| Assignment |
Look through the data below and extract, unchanged, the lines from the one that contains "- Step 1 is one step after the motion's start" to the one that contains "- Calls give", both included.
*** Opening of Extracted material ***
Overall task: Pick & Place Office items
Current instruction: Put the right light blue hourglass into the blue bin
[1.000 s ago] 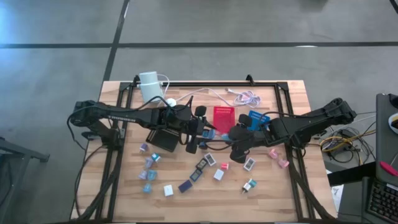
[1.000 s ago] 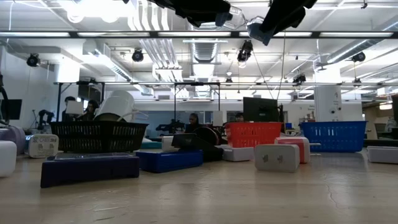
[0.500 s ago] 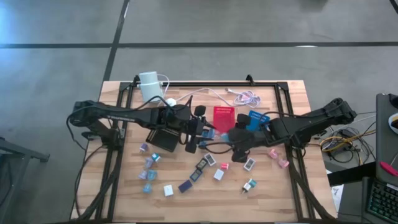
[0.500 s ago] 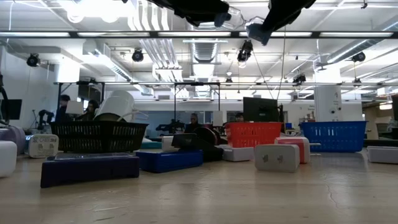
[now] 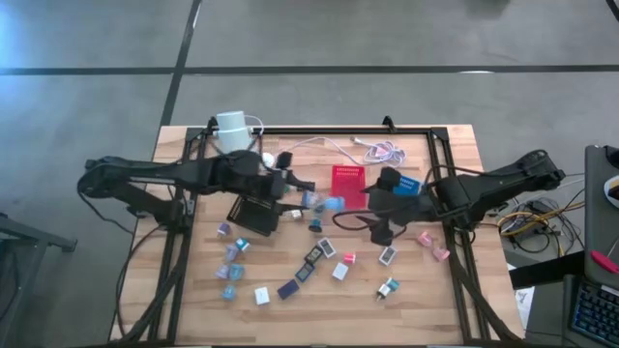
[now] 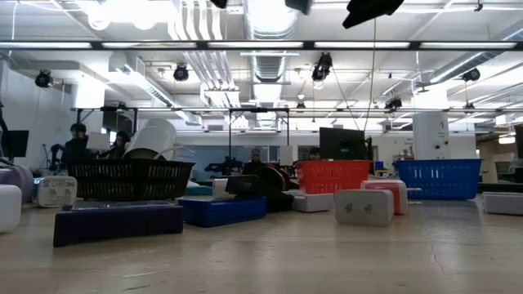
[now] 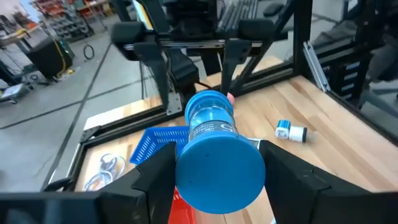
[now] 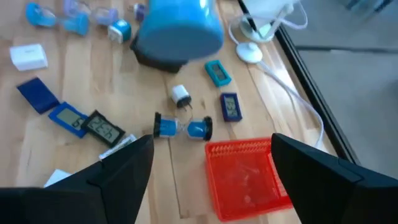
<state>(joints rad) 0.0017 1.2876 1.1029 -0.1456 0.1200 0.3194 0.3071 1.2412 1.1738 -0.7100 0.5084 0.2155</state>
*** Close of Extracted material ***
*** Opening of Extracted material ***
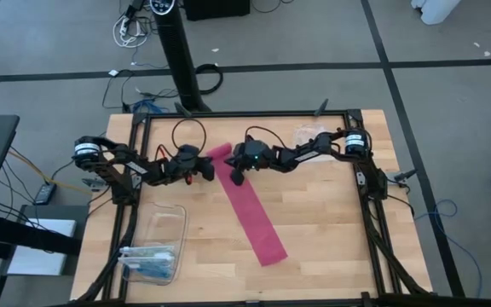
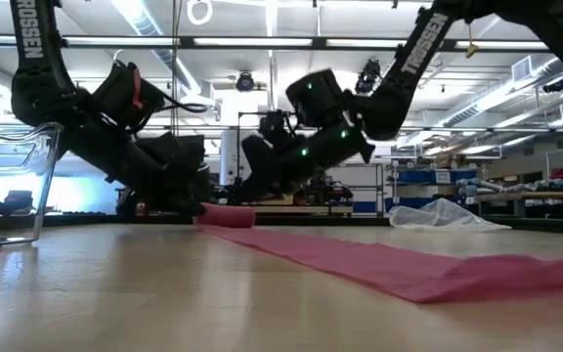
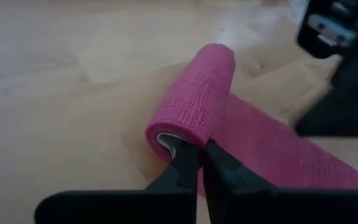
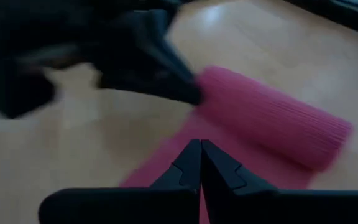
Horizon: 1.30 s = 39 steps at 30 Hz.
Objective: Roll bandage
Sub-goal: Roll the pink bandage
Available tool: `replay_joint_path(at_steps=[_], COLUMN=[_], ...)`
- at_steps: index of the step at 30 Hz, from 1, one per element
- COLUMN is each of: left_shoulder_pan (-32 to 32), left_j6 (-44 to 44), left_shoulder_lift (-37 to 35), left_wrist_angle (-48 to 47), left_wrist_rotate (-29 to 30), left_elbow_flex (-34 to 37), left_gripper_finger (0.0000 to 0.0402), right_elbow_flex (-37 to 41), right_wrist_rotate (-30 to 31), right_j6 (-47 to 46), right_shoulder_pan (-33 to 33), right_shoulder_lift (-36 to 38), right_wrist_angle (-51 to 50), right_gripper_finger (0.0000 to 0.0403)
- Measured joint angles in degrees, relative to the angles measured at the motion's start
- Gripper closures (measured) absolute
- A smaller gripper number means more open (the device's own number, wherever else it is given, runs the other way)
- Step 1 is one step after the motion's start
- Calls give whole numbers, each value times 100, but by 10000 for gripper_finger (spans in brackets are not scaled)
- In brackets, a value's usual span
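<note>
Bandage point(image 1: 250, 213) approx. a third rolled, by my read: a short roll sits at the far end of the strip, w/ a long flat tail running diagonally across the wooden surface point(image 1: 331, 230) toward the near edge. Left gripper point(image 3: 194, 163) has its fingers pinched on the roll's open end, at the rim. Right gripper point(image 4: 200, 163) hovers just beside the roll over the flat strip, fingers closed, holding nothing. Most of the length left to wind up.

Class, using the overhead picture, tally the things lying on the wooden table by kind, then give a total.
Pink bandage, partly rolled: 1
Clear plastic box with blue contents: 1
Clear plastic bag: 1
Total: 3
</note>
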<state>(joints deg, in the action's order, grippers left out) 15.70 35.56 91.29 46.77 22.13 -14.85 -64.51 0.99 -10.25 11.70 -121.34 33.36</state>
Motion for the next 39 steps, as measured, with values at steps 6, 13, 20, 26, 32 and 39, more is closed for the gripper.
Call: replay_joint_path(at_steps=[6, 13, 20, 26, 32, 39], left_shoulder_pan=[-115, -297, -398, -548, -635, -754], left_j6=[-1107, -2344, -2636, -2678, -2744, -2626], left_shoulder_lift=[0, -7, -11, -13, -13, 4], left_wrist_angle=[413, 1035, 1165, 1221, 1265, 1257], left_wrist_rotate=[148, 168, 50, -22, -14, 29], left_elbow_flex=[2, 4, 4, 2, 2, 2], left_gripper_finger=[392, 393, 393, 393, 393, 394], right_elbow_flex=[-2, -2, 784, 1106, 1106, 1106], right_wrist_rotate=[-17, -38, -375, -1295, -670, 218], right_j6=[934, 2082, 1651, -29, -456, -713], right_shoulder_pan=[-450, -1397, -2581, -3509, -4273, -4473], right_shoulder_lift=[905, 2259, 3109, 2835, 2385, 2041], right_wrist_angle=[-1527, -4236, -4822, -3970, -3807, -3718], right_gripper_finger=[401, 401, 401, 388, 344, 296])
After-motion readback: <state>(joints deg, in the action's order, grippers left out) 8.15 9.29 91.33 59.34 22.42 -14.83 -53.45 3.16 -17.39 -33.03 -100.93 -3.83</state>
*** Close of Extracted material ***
| Answer for the task |
- Step 1 is one step after the motion's start
- Calls give whole numbers, each value times 100, but by 10000 for gripper_finger (spans in brackets are not scaled)

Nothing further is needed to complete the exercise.